A Argentina sustenta que herdou da Espanha os direitos sobre as ilhas após sua independência e que, durante a década de 1820, passou a exercer controle sobre o arquipélago. Em 1829, o governo argentino chegou a nomear um governador para as Malvinas.

O Reino Unido contesta essa versão e afirma que sua reivindicação é anterior. Segundo os britânicos, o país estabeleceu uma presença nas ilhas no século 18 e retomou o controle do arquipélago em 1833, quando expulsou as autoridades argentinas que estavam no local.
Desde então, a Argentina mantém a reivindicação de soberania. A questão ganhou espaço também na Organização das Nações Unidas (ONU), que, em 1965, reconheceu a existência da disputa e pediu que os dois países buscassem uma solução negociada.
O próprio nome utilizado para o território é parte da história da disputa. “Malvinas” deriva de “Malouines”, denominação dada pelos franceses que se estabeleceram na região no século 18. Já “Falkland” está ligado ao nome dado por navegadores britânicos ao estreito que separa as duas principais ilhas.
A Guerra das Malvinas

A disputa chegou ao conflito armado em 1982. Em 2 de abril daquele ano, durante a ditadura militar argentina, tropas do país desembarcaram nas ilhas e assumiram o controle de Port Stanley, chamada de Puerto Argentino pelos argentinos.
O Reino Unido, então governado pela primeira-ministra Margaret Thatcher, enviou uma força militar para recuperar o território. Os Estados Unidos apoiaram os britânicos durante o conflito, em razão da aliança entre Washington e Londres.
A guerra durou 74 dias e terminou em 14 de junho de 1982, com a rendição das forças argentinas. Cerca de 650 militares argentinos e 255 britânicos morreram, além de três moradores das ilhas.
A derrota teve consequências políticas profundas na Argentina e contribuiu para o enfraquecimento da ditadura militar, que deixou o poder no ano seguinte.
Por que Trump mencionou as Malvinas agora?
A fala de Trump ocorre em um momento de aproximação entre o presidente americano e Javier Milei. O presidente argentino transformou a reivindicação pelas Malvinas em uma das bandeiras de sua política externa e defende que Buenos Aires retome negociações com Londres sobre a soberania do arquipélago.

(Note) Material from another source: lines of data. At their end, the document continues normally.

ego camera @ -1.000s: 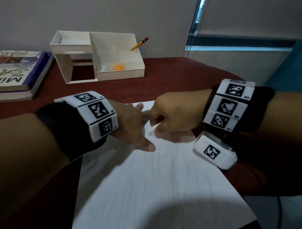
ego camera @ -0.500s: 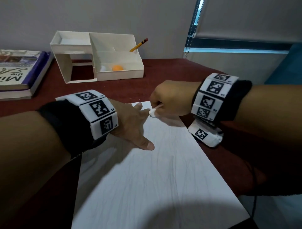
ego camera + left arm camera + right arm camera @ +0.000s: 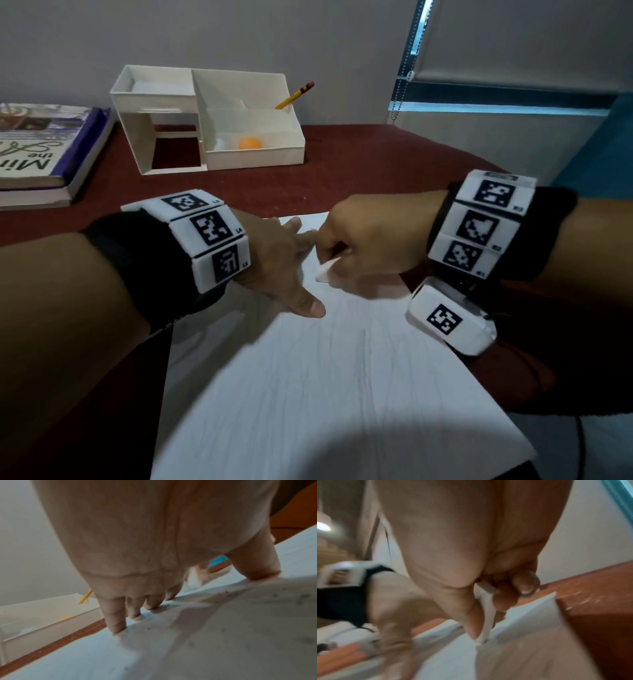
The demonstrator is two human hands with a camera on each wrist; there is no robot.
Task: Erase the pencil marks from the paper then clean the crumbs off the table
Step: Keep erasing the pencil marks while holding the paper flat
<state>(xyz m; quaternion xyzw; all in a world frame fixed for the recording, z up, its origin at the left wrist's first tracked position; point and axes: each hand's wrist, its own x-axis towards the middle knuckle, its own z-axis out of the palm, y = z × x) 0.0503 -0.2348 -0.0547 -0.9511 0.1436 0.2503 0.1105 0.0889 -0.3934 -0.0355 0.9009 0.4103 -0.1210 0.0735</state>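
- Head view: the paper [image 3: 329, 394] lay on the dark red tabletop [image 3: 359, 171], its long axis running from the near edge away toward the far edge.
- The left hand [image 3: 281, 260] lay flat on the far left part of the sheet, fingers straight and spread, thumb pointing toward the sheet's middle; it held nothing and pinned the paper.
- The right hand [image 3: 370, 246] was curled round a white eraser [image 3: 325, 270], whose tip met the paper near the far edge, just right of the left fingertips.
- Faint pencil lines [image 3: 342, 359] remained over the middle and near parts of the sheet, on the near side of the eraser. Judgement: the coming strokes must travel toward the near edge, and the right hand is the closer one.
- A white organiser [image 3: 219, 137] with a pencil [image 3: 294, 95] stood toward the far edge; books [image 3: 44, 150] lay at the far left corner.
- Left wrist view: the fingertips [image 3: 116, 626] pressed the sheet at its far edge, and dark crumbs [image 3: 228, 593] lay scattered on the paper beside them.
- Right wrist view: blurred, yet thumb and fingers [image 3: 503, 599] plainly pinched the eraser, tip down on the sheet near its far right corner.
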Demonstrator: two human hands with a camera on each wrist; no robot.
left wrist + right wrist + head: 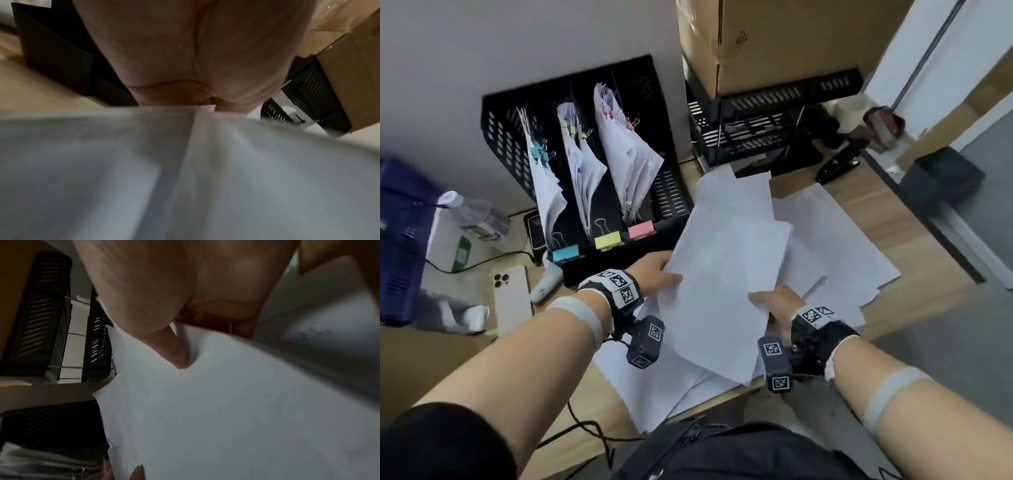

A questão também ganhou novo peso nas relações entre Trump e o Reino Unido. Desde que voltou à Casa Branca, em janeiro de 2025, o presidente americano passou a adotar uma postura mais crítica em relação a antigos aliados em diferentes temas.
Apesar disso, ainda não está claro se a declaração representa uma mudança efetiva na política americana. Historicamente, os Estados Unidos procuram manter uma posição de neutralidade sobre a soberania das ilhas, evitando apoiar explicitamente a Argentina ou o Reino Unido.
Para Londres, a questão também é considerada encerrada do ponto de vista dos habitantes do arquipélago. Em um referendo realizado em 2013, a população das ilhas votou de forma amplamente favorável à permanência como território ultramarino britânico.